ASSIGNMENT:
Copy nothing from the entries below except the lines from the one containing "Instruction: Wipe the" through the one containing "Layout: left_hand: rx", and copy those exactly.

MATERIALS PROVIDED:
=== Section Start ===

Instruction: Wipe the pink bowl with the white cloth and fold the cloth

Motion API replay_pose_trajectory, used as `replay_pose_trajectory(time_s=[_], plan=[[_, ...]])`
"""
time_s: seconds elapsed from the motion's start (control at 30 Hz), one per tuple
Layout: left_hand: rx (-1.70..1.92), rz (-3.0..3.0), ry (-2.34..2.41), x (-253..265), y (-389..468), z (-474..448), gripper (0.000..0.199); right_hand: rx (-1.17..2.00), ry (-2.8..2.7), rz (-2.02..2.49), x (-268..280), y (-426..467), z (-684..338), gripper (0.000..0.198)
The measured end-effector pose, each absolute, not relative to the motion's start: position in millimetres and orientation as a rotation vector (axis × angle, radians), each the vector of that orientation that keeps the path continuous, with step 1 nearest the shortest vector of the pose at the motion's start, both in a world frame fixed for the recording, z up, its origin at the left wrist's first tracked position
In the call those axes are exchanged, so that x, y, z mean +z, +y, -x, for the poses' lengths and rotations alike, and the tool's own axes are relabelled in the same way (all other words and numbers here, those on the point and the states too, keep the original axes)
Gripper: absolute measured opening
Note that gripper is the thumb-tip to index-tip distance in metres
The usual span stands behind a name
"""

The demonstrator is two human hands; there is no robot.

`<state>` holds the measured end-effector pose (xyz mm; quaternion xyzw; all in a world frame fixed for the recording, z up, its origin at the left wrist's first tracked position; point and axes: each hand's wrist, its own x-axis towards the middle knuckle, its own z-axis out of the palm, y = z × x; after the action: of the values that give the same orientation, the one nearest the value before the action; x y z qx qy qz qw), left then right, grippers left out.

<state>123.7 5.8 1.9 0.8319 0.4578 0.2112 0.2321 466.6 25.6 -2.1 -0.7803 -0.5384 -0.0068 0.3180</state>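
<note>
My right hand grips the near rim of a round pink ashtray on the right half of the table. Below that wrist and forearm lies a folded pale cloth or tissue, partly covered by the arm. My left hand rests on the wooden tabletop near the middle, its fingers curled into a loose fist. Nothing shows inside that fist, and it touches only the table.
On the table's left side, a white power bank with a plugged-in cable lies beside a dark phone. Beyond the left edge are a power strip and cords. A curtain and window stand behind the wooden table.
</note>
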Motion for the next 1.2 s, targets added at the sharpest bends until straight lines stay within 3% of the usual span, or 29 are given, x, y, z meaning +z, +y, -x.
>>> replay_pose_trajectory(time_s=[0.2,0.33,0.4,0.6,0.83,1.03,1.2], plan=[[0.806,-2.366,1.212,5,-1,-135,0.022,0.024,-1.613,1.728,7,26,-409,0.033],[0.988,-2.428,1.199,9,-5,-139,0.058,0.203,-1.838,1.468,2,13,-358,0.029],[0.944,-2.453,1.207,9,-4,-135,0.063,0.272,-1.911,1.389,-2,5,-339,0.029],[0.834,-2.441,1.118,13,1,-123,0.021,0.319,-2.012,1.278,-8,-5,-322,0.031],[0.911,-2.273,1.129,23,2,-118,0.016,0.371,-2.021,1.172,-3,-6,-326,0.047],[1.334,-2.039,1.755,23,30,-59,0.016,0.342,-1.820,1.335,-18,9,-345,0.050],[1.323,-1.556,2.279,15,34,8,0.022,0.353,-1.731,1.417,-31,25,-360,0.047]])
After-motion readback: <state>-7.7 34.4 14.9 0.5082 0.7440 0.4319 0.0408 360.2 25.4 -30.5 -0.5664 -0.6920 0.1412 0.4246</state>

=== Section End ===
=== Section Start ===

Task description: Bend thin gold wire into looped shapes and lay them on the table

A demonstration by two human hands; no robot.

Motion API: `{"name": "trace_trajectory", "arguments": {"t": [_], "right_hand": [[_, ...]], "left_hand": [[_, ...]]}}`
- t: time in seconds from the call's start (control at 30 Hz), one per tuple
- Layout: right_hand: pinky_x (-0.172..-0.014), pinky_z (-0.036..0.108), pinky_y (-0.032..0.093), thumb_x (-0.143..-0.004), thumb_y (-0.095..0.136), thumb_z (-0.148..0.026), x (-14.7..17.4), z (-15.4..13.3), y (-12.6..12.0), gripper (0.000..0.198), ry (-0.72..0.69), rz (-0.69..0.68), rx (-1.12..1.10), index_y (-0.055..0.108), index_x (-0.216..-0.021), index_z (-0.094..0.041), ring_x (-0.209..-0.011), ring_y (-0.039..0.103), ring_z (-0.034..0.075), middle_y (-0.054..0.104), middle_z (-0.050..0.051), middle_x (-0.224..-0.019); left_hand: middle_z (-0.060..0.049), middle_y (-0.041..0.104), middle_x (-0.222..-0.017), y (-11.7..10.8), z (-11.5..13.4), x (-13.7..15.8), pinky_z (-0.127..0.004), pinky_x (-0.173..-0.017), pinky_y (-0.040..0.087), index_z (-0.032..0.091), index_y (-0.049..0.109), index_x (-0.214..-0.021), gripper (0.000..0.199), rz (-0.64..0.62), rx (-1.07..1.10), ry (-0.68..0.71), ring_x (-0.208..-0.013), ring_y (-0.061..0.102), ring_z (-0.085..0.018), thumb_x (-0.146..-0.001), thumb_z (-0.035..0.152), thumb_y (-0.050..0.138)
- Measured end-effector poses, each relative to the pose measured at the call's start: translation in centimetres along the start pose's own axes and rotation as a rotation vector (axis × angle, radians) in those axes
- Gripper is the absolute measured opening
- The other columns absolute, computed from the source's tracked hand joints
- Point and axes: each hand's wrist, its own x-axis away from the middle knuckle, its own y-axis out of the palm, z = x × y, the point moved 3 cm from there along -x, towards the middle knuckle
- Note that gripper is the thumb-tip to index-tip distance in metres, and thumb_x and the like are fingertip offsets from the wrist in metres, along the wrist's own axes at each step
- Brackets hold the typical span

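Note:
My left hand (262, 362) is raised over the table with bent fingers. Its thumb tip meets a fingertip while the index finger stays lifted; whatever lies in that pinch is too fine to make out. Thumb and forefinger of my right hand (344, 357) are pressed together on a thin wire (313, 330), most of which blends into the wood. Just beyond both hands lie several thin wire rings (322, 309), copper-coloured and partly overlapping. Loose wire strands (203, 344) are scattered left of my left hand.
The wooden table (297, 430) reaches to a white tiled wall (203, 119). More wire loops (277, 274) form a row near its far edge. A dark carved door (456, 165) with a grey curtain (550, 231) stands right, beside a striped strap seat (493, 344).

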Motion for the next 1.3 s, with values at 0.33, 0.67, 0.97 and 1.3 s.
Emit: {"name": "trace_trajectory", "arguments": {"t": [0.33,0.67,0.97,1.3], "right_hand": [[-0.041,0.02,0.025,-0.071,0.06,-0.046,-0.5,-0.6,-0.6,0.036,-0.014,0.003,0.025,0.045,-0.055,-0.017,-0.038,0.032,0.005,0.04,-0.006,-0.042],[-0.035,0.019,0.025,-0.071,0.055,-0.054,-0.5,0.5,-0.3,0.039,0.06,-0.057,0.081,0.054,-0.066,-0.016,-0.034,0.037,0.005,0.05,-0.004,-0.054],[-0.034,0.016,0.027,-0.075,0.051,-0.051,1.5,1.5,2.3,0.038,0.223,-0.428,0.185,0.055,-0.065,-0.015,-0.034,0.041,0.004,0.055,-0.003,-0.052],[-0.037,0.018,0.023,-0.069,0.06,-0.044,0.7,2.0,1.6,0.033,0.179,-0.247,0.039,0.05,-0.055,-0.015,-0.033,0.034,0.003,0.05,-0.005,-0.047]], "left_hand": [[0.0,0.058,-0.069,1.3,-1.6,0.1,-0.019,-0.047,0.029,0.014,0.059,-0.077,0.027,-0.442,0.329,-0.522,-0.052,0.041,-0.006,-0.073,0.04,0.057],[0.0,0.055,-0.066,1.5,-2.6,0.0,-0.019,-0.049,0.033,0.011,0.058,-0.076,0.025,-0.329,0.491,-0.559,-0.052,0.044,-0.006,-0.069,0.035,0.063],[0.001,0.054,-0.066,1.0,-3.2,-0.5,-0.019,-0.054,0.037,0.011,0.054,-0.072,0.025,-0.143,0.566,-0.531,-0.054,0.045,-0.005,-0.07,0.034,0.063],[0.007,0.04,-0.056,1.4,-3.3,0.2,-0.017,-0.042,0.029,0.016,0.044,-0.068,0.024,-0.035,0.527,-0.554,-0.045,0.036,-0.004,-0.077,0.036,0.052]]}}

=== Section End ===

REPLY TO THE EXERCISE:
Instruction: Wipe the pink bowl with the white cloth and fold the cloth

Motion API replay_pose_trajectory, used as `replay_pose_trajectory(time_s=[_], plan=[[_, ...]])`
"""
time_s: seconds elapsed from the motion's start (control at 30 Hz), one per tuple
Layout: left_hand: rx (-1.70..1.92), rz (-3.0..3.0), ry (-2.34..2.41), x (-253..265), y (-389..468), z (-474..448), gripper (0.000..0.199); right_hand: rx (-1.17..2.00), ry (-2.8..2.7), rz (-2.02..2.49), x (-268..280), y (-426..467), z (-684..338), gripper (0.000..0.198)

This completes the response.